WHAT IS REQUIRED: Give back exactly the lines of the material below that start at the line containing "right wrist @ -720" and end at the line containing "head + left", and no others.

++++ DATA RECORDS

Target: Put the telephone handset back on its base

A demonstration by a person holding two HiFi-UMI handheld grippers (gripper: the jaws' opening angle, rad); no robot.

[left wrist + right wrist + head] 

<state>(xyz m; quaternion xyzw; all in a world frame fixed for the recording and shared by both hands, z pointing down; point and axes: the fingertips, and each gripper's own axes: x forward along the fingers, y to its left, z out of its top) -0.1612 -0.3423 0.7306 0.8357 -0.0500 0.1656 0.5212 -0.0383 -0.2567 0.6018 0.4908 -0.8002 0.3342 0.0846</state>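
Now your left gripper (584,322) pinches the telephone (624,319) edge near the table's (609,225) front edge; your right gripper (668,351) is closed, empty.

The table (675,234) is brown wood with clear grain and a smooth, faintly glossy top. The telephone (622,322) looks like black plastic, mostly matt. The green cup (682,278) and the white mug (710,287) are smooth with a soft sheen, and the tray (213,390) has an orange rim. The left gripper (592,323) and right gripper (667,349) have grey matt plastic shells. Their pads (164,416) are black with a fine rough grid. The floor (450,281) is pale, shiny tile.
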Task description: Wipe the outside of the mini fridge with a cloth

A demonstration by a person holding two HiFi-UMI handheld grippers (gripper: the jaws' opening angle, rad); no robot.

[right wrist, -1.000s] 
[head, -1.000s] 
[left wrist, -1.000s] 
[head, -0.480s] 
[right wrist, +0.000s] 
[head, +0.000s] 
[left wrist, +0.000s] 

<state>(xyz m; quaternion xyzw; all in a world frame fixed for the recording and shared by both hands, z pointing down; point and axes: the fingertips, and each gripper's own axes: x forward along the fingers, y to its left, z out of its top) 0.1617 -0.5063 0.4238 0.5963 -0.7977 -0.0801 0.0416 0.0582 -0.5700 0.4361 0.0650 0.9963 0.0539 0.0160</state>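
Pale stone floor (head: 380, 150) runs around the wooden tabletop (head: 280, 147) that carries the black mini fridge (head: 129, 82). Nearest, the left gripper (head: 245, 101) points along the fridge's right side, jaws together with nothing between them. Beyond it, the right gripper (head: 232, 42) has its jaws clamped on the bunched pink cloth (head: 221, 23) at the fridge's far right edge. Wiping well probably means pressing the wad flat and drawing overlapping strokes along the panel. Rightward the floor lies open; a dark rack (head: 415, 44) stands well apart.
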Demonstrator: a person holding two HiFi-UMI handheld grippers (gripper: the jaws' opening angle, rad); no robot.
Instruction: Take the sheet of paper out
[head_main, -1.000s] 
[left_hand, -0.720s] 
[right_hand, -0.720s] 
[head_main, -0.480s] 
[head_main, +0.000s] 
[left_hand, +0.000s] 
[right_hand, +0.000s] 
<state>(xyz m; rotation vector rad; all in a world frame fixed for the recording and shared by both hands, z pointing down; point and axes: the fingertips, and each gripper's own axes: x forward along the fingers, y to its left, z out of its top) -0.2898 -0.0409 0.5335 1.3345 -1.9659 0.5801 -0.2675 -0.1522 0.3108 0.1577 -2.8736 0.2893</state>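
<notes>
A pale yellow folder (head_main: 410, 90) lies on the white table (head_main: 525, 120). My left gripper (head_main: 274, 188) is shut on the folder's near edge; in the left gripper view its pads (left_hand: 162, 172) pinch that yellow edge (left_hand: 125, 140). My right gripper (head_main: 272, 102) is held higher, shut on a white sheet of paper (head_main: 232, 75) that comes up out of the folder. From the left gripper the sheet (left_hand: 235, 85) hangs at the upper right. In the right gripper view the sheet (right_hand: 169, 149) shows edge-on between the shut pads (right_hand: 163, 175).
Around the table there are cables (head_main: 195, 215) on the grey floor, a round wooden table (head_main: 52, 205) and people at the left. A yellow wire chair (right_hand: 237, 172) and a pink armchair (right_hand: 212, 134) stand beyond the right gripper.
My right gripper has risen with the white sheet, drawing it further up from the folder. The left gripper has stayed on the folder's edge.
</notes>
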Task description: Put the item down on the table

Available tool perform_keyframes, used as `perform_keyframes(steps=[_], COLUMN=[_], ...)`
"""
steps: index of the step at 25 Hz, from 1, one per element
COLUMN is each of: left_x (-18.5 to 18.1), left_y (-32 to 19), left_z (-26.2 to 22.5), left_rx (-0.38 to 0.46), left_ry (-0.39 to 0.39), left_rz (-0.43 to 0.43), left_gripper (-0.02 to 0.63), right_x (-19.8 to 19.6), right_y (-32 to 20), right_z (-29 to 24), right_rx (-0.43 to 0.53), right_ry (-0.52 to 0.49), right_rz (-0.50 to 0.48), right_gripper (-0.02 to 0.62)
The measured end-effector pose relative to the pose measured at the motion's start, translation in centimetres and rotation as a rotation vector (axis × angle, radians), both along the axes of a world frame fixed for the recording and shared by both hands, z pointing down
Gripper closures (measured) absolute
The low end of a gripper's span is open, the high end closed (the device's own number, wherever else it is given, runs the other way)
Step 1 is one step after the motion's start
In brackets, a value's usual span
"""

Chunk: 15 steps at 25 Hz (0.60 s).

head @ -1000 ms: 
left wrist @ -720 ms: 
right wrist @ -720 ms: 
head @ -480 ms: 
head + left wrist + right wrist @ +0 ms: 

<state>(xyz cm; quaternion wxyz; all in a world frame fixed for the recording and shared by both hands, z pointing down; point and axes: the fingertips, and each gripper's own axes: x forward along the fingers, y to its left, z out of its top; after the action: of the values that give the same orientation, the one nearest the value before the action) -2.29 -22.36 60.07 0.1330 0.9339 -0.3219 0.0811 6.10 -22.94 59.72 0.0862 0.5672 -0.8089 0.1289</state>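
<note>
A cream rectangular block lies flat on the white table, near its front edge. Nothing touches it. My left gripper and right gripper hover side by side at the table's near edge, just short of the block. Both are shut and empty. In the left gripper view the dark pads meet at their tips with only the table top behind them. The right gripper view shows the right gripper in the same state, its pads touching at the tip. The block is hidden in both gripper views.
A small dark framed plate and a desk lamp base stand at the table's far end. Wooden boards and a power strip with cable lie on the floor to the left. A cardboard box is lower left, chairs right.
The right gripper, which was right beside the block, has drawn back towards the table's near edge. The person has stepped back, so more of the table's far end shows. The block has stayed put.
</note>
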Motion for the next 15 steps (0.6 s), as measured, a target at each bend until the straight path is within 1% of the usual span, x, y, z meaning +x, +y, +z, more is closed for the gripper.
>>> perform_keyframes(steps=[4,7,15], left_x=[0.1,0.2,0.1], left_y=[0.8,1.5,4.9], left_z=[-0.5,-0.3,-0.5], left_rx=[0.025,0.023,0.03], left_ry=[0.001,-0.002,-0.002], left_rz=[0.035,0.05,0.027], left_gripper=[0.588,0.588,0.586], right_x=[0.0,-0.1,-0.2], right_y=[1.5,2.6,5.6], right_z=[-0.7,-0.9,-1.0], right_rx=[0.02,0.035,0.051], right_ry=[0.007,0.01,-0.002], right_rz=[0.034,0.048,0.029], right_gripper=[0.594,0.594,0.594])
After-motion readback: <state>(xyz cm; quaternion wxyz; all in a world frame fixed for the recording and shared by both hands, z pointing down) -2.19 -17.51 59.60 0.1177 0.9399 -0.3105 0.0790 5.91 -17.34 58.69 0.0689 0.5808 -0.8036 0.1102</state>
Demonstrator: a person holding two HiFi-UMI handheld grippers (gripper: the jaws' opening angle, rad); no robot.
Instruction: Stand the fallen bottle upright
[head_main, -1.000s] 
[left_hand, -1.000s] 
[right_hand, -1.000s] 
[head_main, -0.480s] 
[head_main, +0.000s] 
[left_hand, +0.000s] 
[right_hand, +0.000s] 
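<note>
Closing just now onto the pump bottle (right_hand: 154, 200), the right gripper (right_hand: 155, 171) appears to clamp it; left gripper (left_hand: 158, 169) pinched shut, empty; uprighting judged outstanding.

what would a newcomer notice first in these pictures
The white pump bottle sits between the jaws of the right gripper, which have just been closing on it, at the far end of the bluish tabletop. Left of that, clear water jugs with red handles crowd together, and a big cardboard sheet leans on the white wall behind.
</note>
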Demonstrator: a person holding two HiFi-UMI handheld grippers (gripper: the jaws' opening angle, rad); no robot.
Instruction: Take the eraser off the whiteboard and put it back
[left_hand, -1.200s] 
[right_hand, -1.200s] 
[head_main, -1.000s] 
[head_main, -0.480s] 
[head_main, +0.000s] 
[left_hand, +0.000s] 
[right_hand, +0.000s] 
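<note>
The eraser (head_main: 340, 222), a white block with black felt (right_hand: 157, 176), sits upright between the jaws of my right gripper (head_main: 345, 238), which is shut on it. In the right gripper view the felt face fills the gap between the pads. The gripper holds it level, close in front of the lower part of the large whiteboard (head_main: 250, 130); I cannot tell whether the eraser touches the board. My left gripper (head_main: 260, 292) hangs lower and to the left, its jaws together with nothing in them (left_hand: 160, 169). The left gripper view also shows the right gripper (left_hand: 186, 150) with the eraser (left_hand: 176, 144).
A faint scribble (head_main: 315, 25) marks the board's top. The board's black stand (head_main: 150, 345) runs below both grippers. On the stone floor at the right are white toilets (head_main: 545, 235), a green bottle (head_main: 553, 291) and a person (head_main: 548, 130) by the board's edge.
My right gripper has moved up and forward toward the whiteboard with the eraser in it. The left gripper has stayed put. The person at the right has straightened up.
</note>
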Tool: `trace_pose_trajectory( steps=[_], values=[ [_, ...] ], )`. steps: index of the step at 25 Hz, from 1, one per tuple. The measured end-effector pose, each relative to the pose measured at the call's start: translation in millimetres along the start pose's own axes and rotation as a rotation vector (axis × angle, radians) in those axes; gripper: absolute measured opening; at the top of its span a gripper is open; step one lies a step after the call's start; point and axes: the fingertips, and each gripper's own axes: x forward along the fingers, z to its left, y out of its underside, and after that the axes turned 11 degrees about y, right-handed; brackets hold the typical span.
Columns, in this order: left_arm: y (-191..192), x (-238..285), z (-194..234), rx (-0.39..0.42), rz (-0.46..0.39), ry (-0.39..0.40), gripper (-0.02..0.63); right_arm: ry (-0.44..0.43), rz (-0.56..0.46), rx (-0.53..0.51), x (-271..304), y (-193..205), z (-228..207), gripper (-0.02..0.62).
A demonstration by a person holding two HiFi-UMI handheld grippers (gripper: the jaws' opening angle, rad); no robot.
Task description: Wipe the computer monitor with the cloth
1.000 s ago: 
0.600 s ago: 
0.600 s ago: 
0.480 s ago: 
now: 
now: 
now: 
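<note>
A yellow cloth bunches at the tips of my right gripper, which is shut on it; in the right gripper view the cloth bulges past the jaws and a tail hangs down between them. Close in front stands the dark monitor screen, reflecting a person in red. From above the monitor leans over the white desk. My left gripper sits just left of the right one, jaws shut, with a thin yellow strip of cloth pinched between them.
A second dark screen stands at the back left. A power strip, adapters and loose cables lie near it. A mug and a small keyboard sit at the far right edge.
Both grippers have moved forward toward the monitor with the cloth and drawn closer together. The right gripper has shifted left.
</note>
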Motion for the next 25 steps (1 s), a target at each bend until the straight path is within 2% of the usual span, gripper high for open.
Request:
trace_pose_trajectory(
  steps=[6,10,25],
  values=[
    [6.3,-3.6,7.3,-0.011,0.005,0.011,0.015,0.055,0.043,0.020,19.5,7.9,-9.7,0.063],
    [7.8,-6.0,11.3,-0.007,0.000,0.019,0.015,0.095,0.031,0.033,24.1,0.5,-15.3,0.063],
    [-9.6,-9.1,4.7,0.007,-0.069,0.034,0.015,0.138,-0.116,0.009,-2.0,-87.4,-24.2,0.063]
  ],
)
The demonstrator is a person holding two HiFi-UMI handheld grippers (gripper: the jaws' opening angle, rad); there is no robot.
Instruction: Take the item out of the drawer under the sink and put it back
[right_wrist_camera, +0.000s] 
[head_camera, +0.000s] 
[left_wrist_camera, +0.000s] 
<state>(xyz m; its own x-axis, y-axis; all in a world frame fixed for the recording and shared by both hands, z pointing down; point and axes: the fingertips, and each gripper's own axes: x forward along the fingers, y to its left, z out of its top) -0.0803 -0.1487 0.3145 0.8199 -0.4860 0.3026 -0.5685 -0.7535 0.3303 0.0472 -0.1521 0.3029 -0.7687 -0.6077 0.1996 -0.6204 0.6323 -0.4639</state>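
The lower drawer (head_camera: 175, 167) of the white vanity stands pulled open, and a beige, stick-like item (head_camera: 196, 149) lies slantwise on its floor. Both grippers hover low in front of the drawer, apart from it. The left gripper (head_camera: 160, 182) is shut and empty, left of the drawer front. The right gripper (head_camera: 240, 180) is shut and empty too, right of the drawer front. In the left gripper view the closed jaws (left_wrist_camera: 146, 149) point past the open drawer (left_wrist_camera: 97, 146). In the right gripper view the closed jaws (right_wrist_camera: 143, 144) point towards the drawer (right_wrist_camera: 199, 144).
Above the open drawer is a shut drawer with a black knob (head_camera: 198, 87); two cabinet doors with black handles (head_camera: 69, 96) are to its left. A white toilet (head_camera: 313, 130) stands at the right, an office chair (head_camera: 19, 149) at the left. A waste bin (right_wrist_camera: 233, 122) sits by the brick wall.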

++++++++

YOUR SOLUTION:
right wrist @ -720 ms: 
head @ -480 ms: 
head + left wrist + right wrist @ +0 ms: 

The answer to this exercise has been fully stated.